MY COMMENT: Truth be told, the U.S. really only supports democracy for nations where the population is “white”!

In Latin America, there are lots of examples of the US opposing democracy and supporting dictatorship, most recently in Honduras where the US backed a military coup, which overthrew a civilian left-leaning democracy.

Because Mondoweiss usually doesn’t cover events in Latin America, there is little discussion of this fact on this blog. But it’s a fact nevertheless.
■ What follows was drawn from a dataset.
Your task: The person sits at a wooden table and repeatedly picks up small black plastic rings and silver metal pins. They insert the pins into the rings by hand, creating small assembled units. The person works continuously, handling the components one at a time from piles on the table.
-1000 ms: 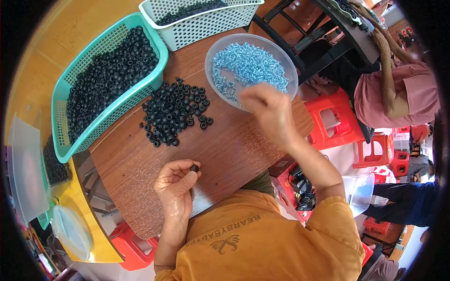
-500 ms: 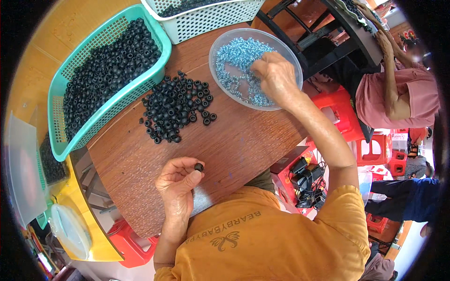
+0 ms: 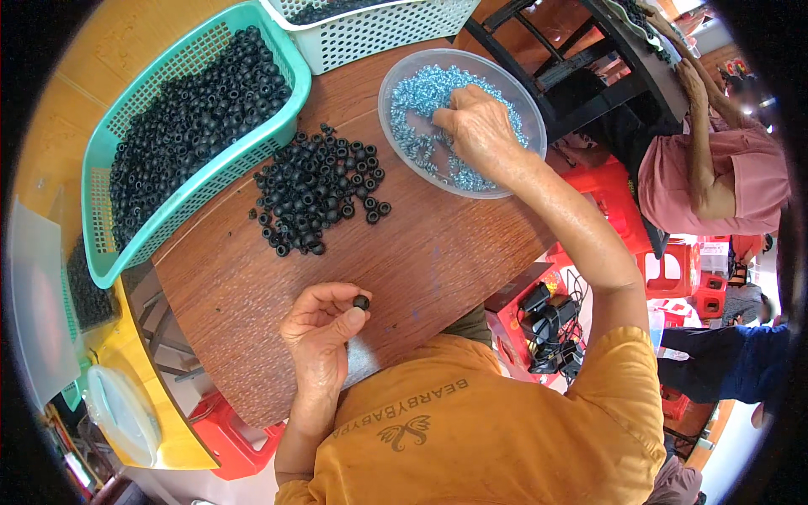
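Between the thumb and fingers of my left hand point(image 3: 318, 326), a small black round piece with a hole point(image 3: 361, 301) is pinched above the near part of the table point(image 3: 252, 328). My right hand point(image 3: 478, 126) reaches into a clear round plastic bowl point(image 3: 384, 118) at the far right. Small shiny light-blue pieces point(image 3: 429, 84) cover much of the bowl's bottom. The right fingers are curled together among them, and their tips are partly hidden, so I cannot make out what they hold. A loose pile of matching black pieces point(image 3: 311, 189) lies left of the bowl.
A teal basket point(image 3: 198, 195) full of black pieces stands at the far left, beside a white perforated basket point(image 3: 370, 44). Black cables and adapters point(image 3: 551, 324) sit right of the table. A person in pink point(image 3: 699, 181) works at another table, near red stools point(image 3: 610, 202).
My right hand has shifted slightly left and farther away within the bowl. The left hand keeps its pinch on the black piece, almost in the same place.
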### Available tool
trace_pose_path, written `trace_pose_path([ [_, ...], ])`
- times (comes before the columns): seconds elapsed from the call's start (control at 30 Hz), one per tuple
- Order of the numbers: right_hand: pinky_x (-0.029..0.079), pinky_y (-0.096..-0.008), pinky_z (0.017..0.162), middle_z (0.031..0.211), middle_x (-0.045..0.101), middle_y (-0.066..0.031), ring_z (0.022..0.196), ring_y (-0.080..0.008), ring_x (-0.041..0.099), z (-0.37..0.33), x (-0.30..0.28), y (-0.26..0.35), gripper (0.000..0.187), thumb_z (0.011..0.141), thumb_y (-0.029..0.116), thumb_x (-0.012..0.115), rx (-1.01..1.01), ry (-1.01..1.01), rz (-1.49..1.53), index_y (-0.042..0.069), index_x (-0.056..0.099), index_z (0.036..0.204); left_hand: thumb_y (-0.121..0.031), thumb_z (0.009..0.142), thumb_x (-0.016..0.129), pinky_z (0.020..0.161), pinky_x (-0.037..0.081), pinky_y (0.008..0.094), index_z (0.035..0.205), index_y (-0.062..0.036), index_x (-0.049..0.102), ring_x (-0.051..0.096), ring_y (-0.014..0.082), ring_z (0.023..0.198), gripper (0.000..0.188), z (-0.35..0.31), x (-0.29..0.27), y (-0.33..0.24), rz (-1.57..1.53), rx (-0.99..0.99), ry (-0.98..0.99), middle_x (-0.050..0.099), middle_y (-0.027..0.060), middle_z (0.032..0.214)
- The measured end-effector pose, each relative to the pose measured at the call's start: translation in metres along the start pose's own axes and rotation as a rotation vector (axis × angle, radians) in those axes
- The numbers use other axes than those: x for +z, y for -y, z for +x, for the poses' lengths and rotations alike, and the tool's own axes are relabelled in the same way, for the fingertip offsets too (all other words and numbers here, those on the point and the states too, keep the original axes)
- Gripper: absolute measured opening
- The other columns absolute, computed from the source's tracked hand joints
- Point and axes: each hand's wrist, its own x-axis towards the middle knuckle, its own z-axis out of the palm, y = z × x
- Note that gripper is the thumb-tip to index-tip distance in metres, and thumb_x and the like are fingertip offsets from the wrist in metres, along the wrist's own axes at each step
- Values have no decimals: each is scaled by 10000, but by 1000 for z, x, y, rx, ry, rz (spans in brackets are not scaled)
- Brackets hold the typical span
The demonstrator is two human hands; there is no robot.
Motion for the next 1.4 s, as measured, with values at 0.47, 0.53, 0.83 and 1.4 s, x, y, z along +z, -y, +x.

Want some examples? US-backed dictators in Latin America include Batista (Cuba), Trujillo (Dominican Republic), Duvalier (father and son in Haiti), Banzer (Bolivia), Videla (Argentina), Castelo Branco (Brazil), Pinochet (Chile), Somoza (Nicaragua),
Guatemala (Carlos Castillo Armas, 1954 CIA coup; Efrain Rios Montt, genocidal campaign against Mayas in 1980’s) etc. etc. This is just off the top of my head.

If you want to understand the US relationship with the Arab world, just think of the Arab world as a number of banana republics, except they have oil instead of bananas, sugar, or coffee.

While I read (and support!) Mondoweiss, and think their work is valuable, there seems to be little awareness among the contributors of the relationship between the US and the Third World countries. The US has invaded lots of countries, and installed pro-US regimes, long before Israel’s 1948 creation. Certainly, the Israel Lobby is an important force, but even without the Lobby, the US would likely have invaded Iraq anyway. Because it really is about oil and empire.